2gether (usually stylized as 2ge+her, 2Ge+Her or 2GE+HER; pronounced "Together") was an American fictional boy band whose composition, songs, and formation story are a satirical approach to boy bands such as New Kids on the Block, 'N Sync and Backstreet Boys. They were part of a self-titled MTV TV movie and spin-off television series.

The band, TV movie, and TV series were created by writers Brian Gunn and Mark Gunn, who also wrote many of their songs.

Members
Each member was "drafted" into the band to fill a particular niche or market to a particular group.
 Jerry O'Keefe – "The Heartthrob" (Evan Farmer)
 Chad Linus – "The Shy One" (Noah Bastian)
 Jason "Q.T." McKnight – "The Cute One" (Michael Cuccione) 
 Doug Linus – "The Older Brother" (Kevin Farley)
 Mickey Parke – "The Bad Boy" (Alex Solowitz) 

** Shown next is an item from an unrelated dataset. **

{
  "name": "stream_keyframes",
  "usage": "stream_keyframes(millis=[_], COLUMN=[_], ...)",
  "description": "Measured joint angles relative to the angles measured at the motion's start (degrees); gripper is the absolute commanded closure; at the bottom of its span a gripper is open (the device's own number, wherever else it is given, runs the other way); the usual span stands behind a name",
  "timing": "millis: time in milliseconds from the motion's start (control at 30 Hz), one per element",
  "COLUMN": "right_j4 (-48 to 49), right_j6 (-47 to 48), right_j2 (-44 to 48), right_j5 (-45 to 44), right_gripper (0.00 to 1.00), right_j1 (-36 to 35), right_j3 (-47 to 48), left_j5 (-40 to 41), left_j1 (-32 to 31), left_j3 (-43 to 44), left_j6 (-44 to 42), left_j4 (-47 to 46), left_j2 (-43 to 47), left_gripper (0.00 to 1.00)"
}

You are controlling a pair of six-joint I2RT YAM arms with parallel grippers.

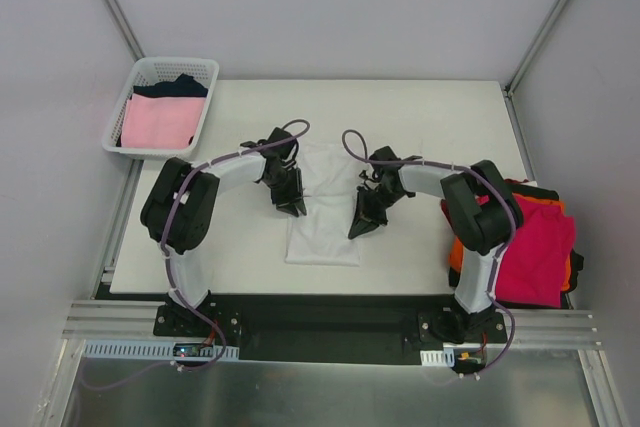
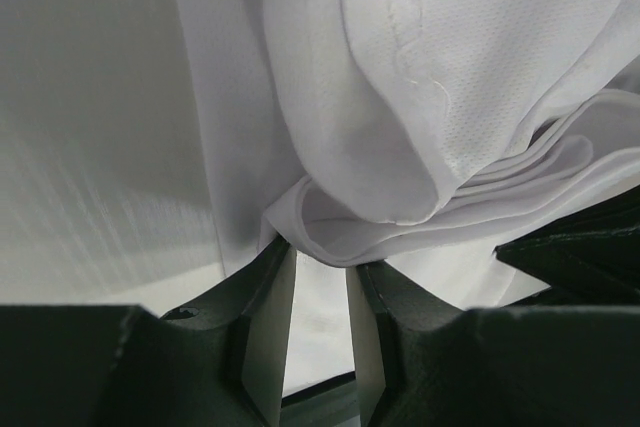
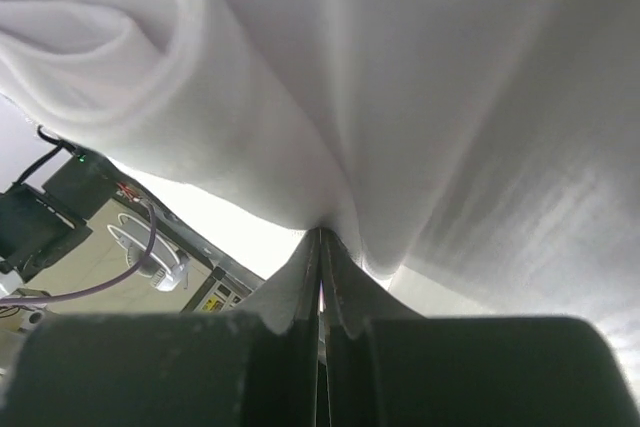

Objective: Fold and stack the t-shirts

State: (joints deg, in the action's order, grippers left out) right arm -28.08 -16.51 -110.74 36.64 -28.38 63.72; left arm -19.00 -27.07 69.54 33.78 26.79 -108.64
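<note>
Matte black fingers of the left tool (image 2: 320,269) fill the bottom of its wrist view. They stand slightly apart, and a thick, rounded bundle of several layers of the white t-shirt (image 2: 400,97) is pinched at their tips. The cloth there shows a fine mesh knit, a wavy stitched seam and soft stacked edges that curl like pages. The right tool (image 3: 322,247) has its fingers pressed together on a thin edge of the same shirt, which rises from the tips in a smooth, taut sheet with one plump rolled fold at the upper left. From above, the shirt forms a long narrow rectangle in the middle of the pale, flat surface (image 1: 420,117). Its near end lies spread flat, and its middle is gathered between the two tools, one on each long edge. At the right edge of the surface a magenta-red t-shirt (image 1: 535,247) lies folded on top of an orange t-shirt (image 1: 456,249), whose edge peeks out on both sides. This pile is well apart from the white shirt. Off the far left corner sits a white plastic lattice basket (image 1: 205,97). It holds a pale pink t-shirt (image 1: 157,121), folded roughly square, with a dark t-shirt (image 1: 180,85) crumpled behind it.
</note>
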Motion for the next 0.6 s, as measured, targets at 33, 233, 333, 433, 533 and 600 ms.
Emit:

Their manager is Bob Buss (Alan Blumenfeld).

Performances
In the movie, the band had a breakout single, "U + Me = Us (Calculus)," which they followed up with "Say It (Don't Spray It)". A soundtrack was released in real life, which also included songs from other fictional bands, including Whoa and Unity. The actors who played the characters did the vocals for their performances. They opened several shows for Britney Spears' 2000 summer tour, always appearing in character. Their sophomore record, though its music was used throughout the TV series, was full-length and solely performed by 2ge+her. Like the soundtrack, the music was comedic but also satirical of pop song conventions. The single "The Hardest Part of Breaking Up (Is Getting Back Your Stuff)" was released before the album and charted at 87 on The Billboard Hot 100 and spent several days on MTV's Total Request Live. "Awesum Luvr" was also released, but failed to chart.

Television film

The band debuted in the movie of the same name on MTV; directed by music-video director Nigel Dick, it was actually the first full-length movie produced exclusively for MTV, and was broadcast without interruption on February 21, 2000.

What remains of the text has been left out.